他憋了一会儿才叫出口,总觉得自己这样跟孙仲谋称兄道弟有些别扭。
孙权笑了:“让你叫二哥,又不是叫郎君,怎么脸都红了?”
曹丕这是憋得。
“你在写什么?”孙权伸手展开案几上的竹简,曹丕伸手想阻止,又收了回来。
“西北有浮云,亭亭如车盖?”孙权低头看字,似乎没有注意到他的小动作,“你在写诗?”
“就两句,写了三天。”
“魏桓”不过刚好能识文断字的水准,不该落笔成诗,三天写了两句倒还凑合。
“是吗?”孙权用手指一捻,“墨迹是新的。”
“想了三天,刚写下来。将……二哥可愿给我续文?”曹丕对答。
这可就难为孙权了。
他好读经义兵法,能书写政令公文,但诗词不行。
“咳。”孙权合上竹简,放到一边,“你慢慢想,冬日且长,不急。”
果然孙仲谋学识平平,曹丕暗中得意了一番,想着若是他日江东众人归顺父亲,自己就给孙权送点文章书籍来,也算教人向学。
“明年我要讨伐江夏。”孙权的声音打断了曹丕的遐想,“你在许都待过,可知司空府的动向?”
曹丕即刻反应过来,孙权是想套他的话。讨伐江夏,他们必然要倾可用之兵,父亲虽一时半会不能平定江东,但若趁其内部空虚偷袭的话,孙权也不免要吃大亏。
但父亲会贸然出兵江东吗?
“司空府的动向怎么会让我知道?”曹丕摇摇头,不给答案就是最好的答案,让孙仲谋猜去吧。
“许都的政务由谁主持你都不知道吗?在曹司空手下为质,你也不替你父亲留意些?”
“天子在许,政务自然出自尚书台,由荀令君总理。”
什么天子?孙权才不信曹贼会因为天子把政务交给尚书令。不过魏桓这质子当得真是没心眼,听他这话还以为曹操忠于汉室。
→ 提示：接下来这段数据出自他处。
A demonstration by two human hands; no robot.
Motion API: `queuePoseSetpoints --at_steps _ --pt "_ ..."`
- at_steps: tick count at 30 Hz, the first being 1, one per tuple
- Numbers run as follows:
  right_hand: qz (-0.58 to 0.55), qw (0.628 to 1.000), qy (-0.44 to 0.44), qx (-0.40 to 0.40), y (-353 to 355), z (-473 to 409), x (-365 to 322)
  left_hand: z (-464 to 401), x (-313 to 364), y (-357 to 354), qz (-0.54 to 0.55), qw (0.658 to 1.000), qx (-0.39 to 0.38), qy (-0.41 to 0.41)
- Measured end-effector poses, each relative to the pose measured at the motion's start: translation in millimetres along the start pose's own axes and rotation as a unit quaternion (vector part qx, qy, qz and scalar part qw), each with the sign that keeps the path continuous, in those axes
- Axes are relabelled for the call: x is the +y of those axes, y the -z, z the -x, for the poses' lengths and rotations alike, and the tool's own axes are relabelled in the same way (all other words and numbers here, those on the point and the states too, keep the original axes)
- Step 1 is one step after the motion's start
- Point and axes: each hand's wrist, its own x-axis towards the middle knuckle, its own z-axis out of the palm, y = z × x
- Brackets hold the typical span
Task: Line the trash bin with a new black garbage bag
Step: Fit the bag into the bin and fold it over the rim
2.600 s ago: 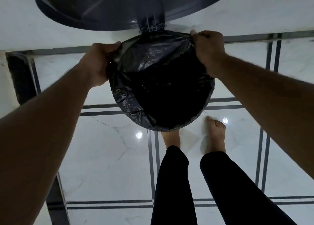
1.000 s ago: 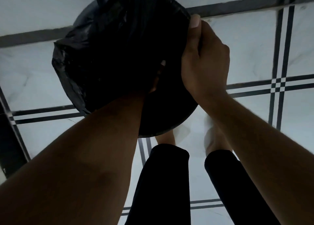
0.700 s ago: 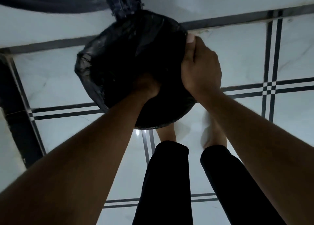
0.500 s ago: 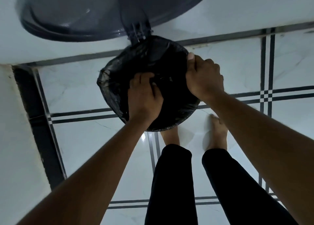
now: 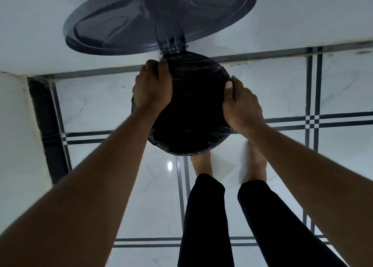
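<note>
I look straight down into a round trash bin covered by a black garbage bag point(image 5: 193, 109), whose glossy edge is folded over the rim. The grey hinged lid point(image 5: 159, 18) stands open against the white wall behind it. My left hand point(image 5: 152, 89) presses on the bag at the far-left rim, fingers curled over the edge. My right hand point(image 5: 241, 103) grips the bag at the right rim, thumb on the inner side. The bin's body is hidden under the bag.
The bin stands on a white marble floor point(image 5: 96, 105) with dark stripes, close to the white wall point(image 5: 40, 34). A dark strip point(image 5: 48, 125) runs along a white surface at the left. My bare feet point(image 5: 255, 163) and black trouser legs are just in front of the bin.
My left hand came out of the middle of the bag and moved to the far-left rim. My right hand stayed on the right rim. The view shifted, so the open lid shows fully.
</note>
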Motion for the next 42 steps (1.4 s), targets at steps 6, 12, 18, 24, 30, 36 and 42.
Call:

那大抵也问不出什么了,反正孙权本也没有指望能从魏桓口中问出太多。
只是冬夜漫漫,政事烦扰,他想来找这小骗子聊聊。
不对,他最好不是骗子。
“你好生歇息。”孙权道,“我会让人看好你种的桂花。”
似乎孙权真的打消了对“魏桓”的疑虑,此后曹丕一直被官邸中的人以礼相待。孙权还是会把他叫去侍奉笔墨,美其名曰带着他读书。
不过这样也好,虽然公文不会让他看,但呆在孙权身边可以结识不少江东士人。
曹丕想,此行就算不能从孙权这儿抢个儿子回来,也能给父亲招揽些贤才。而且以近来他的所见所闻,似乎江东上下并不齐心,孙权这个主公有颇多艰难。
他提领江东的时候才比自己大几岁呢?或许孙仲谋当时并不想做这个江东之主,就像自己不想大哥死在宛城。
曹丕而今每日侍奉土里的桂花枝,只是过了月余丝毫不见它有什么动静。老仆说,春日里尚要两个月才能抽芽,更何况天这么冷?
那时候都要到正旦了,曹丕想,或许自己看不到亲手种下的桂树抽芽。